PROBLEM >>
Exactly as they appear below, repeat the lines from the one with "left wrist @" through the one with "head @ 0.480". Drop every picture.

PROVIDED ENTRIES >>

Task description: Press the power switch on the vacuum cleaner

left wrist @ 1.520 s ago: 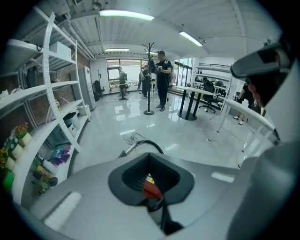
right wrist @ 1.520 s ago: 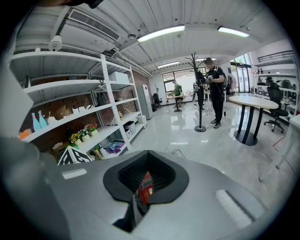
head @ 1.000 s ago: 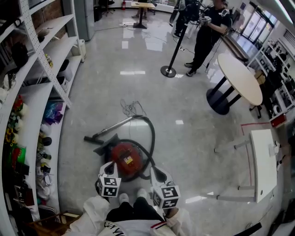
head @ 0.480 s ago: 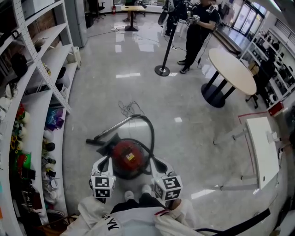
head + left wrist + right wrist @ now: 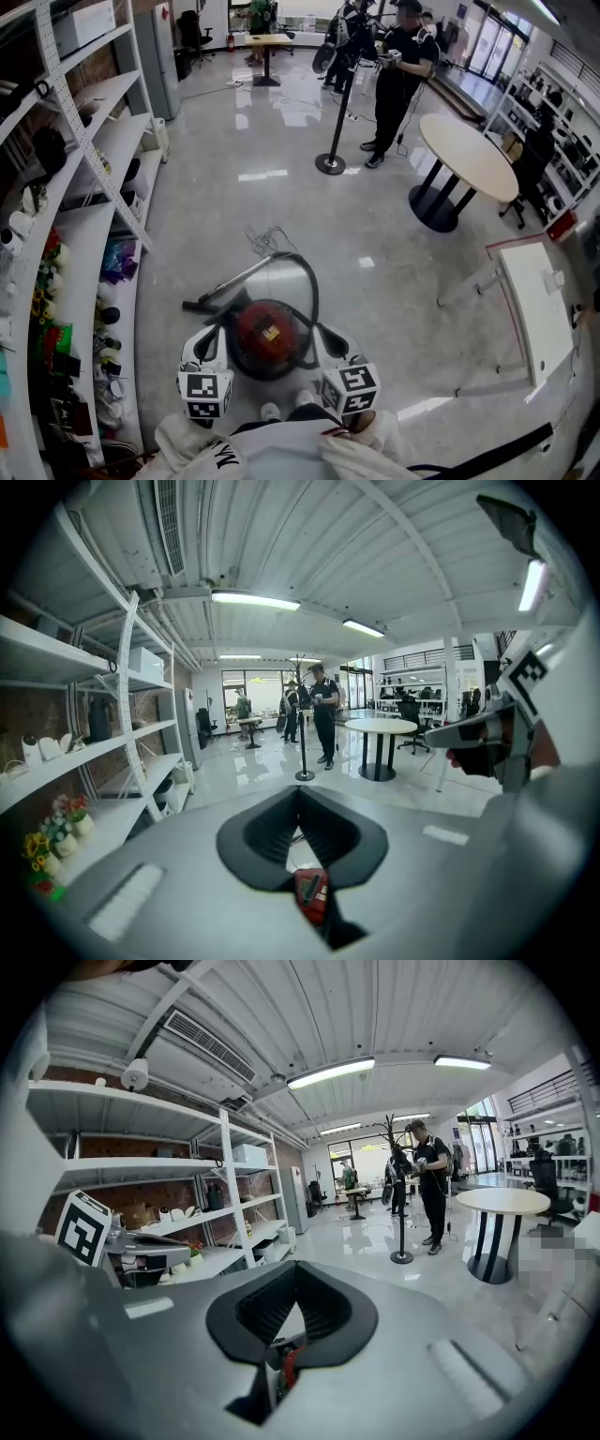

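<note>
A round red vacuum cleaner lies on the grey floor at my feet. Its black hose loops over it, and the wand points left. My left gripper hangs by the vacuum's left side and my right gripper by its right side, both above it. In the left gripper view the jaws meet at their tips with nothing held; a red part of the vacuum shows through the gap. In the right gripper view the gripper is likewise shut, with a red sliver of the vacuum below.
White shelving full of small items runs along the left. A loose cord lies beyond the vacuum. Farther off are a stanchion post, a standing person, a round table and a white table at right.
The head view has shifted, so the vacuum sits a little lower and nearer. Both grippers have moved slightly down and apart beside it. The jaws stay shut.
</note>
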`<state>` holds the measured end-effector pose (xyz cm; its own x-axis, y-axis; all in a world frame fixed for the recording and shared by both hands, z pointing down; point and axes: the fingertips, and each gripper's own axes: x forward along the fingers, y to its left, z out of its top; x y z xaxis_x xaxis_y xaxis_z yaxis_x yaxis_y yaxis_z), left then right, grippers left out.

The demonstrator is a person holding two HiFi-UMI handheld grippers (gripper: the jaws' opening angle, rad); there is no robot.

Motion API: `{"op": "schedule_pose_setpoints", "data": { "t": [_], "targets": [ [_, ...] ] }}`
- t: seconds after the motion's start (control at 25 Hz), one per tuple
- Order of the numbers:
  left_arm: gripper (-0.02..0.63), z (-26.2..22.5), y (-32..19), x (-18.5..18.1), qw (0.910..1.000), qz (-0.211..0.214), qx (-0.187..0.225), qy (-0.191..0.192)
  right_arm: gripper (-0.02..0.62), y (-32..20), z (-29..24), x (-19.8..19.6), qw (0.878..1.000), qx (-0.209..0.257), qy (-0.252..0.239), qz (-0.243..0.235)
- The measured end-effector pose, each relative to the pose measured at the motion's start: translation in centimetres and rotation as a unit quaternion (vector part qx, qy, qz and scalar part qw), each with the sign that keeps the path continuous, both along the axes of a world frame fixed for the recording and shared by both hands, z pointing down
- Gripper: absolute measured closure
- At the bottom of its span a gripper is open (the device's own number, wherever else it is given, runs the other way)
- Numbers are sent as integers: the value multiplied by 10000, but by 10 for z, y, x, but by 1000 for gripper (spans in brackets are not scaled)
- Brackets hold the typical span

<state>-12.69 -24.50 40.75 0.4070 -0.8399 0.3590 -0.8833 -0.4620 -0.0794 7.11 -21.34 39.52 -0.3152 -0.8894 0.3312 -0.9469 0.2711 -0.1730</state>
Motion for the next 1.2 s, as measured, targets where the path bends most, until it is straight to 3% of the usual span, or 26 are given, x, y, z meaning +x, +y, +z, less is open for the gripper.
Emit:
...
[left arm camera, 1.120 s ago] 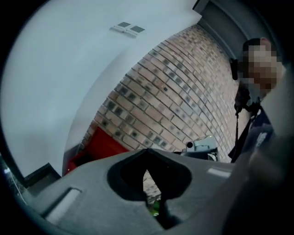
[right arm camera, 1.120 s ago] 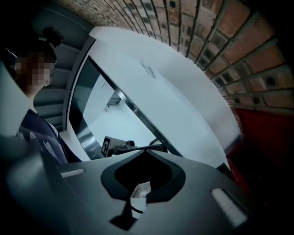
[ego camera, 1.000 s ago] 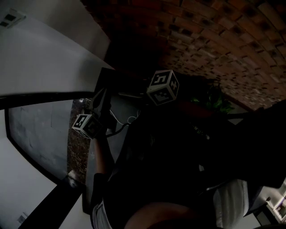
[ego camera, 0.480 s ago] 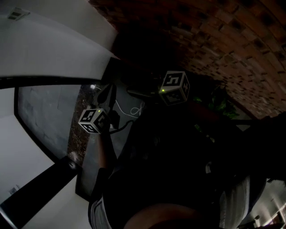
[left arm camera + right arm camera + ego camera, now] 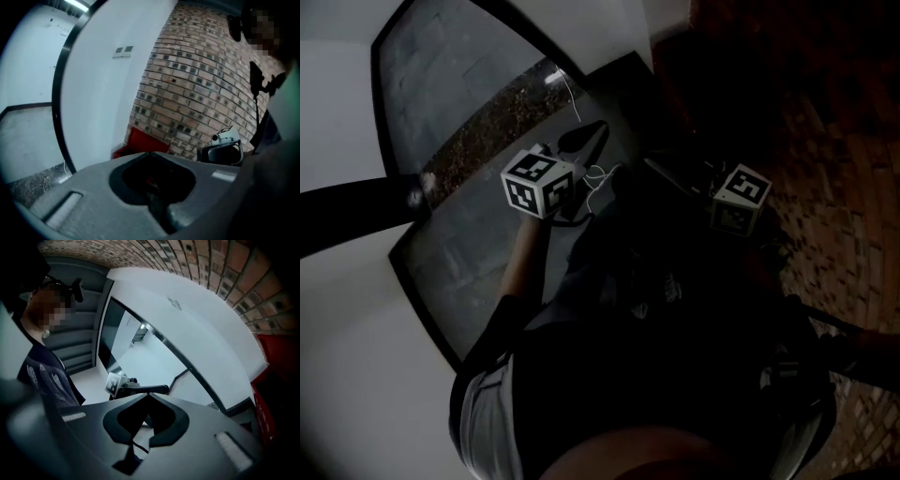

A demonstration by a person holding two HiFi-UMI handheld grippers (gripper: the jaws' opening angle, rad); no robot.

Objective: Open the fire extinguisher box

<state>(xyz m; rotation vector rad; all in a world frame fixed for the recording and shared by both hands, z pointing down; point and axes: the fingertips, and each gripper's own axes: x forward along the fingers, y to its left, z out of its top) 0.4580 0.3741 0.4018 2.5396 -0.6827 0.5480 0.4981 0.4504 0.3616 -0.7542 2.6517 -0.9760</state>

FINISHED TASK >>
left wrist @ 1.520 s ago: 
right wrist @ 1.520 s ago: 
head @ 1.000 s ago: 
head @ 0.480 s ago: 

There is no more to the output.